» **What to produce**
Using the data below, output the first line and every line after it up to and including the line containing "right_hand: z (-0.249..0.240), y", exactly as written and with nothing added.
········
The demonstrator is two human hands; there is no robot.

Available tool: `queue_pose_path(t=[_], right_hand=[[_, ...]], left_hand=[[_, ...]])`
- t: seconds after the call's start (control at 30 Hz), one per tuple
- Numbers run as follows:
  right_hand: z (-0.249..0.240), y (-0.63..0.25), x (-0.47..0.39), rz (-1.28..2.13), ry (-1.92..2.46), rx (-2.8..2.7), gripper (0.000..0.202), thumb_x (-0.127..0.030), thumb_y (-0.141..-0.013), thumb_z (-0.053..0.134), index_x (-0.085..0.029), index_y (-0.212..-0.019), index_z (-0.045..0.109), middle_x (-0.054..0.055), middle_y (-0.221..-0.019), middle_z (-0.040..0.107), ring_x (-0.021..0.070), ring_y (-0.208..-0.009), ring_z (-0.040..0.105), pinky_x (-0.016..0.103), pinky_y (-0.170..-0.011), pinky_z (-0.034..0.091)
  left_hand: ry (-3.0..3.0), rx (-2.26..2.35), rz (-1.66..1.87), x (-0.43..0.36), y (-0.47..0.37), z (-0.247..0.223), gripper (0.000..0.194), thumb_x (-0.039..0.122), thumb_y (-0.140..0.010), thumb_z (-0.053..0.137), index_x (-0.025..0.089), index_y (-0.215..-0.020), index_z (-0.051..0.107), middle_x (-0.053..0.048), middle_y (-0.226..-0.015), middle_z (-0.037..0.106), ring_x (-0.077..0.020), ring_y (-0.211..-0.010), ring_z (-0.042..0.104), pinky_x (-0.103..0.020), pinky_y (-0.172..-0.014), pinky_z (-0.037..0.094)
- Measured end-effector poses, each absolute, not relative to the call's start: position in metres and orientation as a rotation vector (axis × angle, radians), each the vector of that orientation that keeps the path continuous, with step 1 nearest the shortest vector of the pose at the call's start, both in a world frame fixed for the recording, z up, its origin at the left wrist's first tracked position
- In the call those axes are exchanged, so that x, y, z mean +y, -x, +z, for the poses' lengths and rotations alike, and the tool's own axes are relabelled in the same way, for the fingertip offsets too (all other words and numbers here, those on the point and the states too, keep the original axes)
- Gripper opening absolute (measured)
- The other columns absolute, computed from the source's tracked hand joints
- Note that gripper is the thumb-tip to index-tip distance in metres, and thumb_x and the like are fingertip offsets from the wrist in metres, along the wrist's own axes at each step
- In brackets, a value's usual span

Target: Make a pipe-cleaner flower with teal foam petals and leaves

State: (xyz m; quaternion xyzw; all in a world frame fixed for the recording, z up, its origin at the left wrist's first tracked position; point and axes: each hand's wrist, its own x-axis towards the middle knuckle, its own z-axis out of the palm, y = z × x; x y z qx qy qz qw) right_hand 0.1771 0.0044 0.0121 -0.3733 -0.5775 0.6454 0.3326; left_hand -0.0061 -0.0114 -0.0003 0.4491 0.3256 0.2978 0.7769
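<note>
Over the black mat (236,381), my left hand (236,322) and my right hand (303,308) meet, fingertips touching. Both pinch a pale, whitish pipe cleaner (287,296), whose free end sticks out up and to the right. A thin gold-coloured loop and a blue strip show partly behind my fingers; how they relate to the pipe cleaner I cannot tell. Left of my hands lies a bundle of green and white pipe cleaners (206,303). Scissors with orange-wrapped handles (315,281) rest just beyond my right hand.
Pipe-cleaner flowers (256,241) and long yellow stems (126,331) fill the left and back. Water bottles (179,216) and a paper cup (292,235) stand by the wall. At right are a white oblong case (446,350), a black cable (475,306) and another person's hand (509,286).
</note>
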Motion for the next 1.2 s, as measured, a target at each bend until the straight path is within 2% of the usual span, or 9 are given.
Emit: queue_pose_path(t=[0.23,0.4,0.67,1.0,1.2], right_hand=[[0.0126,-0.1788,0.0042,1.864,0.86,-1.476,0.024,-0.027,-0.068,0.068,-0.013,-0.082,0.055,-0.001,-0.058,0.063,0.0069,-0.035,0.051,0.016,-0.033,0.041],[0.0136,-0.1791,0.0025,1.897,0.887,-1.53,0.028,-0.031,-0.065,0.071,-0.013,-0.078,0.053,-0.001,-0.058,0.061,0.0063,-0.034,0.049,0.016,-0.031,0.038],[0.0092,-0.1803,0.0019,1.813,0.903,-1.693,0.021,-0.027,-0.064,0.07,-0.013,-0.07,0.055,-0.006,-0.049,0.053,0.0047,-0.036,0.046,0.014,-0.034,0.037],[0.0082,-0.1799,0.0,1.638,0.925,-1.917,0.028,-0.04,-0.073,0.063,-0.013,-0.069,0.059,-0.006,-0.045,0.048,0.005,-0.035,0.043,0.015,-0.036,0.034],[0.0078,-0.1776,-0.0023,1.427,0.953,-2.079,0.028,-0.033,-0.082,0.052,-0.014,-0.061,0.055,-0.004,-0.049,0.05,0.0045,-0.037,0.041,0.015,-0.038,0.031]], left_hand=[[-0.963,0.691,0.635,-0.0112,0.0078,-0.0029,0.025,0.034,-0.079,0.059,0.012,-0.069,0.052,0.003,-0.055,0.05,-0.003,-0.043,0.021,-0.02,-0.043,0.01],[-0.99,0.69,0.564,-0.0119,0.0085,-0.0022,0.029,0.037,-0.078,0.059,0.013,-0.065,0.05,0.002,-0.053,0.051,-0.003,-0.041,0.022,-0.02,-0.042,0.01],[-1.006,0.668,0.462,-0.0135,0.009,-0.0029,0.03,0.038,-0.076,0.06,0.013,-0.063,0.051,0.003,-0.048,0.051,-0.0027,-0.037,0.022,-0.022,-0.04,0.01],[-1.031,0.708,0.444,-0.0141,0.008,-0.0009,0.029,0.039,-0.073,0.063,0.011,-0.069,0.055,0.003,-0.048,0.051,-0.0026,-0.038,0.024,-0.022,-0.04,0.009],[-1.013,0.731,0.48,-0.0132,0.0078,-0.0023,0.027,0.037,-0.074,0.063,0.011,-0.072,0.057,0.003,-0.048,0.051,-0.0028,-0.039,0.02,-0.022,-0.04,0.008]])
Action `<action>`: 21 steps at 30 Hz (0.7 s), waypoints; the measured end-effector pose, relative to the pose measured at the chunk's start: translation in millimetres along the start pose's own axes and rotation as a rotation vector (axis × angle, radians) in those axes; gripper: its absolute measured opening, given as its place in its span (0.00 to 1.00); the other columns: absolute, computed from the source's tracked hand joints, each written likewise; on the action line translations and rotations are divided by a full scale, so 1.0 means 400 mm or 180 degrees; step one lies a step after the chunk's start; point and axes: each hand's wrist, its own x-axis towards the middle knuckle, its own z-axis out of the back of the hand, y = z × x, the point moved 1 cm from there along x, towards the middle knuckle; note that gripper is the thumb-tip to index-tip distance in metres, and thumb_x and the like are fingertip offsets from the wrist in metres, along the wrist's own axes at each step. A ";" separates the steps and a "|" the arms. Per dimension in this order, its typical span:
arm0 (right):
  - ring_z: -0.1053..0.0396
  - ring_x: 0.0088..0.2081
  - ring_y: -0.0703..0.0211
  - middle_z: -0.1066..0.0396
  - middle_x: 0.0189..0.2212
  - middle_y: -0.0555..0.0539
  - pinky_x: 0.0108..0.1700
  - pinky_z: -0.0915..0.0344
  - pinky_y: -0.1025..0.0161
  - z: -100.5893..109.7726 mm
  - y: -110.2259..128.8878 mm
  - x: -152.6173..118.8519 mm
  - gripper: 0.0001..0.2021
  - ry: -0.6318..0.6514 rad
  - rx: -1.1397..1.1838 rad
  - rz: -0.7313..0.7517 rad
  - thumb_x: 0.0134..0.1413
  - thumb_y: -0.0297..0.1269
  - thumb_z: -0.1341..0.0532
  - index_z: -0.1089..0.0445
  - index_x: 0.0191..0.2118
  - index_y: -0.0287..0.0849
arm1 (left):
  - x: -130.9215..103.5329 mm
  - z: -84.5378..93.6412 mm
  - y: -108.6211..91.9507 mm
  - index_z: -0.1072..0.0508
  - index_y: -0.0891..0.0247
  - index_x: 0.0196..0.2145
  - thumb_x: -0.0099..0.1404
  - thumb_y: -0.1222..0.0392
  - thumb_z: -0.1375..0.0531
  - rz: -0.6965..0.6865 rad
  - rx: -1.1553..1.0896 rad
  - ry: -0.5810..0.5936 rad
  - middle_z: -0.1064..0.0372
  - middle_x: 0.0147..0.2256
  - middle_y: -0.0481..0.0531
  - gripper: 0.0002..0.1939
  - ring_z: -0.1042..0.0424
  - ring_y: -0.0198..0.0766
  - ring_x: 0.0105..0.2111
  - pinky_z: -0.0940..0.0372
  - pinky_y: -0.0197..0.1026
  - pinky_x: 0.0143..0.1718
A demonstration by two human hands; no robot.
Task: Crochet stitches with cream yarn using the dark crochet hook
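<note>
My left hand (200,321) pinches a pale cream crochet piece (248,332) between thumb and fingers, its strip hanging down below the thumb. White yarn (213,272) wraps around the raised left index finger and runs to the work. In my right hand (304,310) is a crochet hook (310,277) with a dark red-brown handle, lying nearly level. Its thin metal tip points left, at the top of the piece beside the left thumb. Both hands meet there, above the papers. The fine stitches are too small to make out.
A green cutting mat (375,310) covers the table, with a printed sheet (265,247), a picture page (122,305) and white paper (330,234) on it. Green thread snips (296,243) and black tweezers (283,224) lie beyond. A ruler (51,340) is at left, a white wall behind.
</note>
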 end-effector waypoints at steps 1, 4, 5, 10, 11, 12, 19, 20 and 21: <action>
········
» **Output**
The demonstrator is two human hands; there is no robot.

Available tool: `queue_pose_path(t=[_], right_hand=[[_, ...]], left_hand=[[_, ...]])`
- t: seconds after the call's start (control at 30 Hz), one per tuple
- Numbers run as follows:
  right_hand: z (-0.249..0.240), y (-0.63..0.25), x (-0.47..0.39), rz (-1.28..2.13), ry (-1.92..2.46), rx (-2.8..2.7), gripper (0.000..0.202), thumb_x (-0.127..0.030), thumb_y (-0.141..-0.013), thumb_z (-0.053..0.134), index_x (-0.085..0.029), index_y (-0.212..-0.019), index_z (-0.045..0.109), middle_x (-0.054..0.055), middle_y (-0.221..-0.019), middle_z (-0.040..0.107), ring_x (-0.021..0.070), ring_y (-0.208..-0.009), ring_z (-0.040..0.105), pinky_x (-0.016..0.103), pinky_y (-0.170..-0.011), pinky_z (-0.034..0.091)

No additional work remains on the exercise.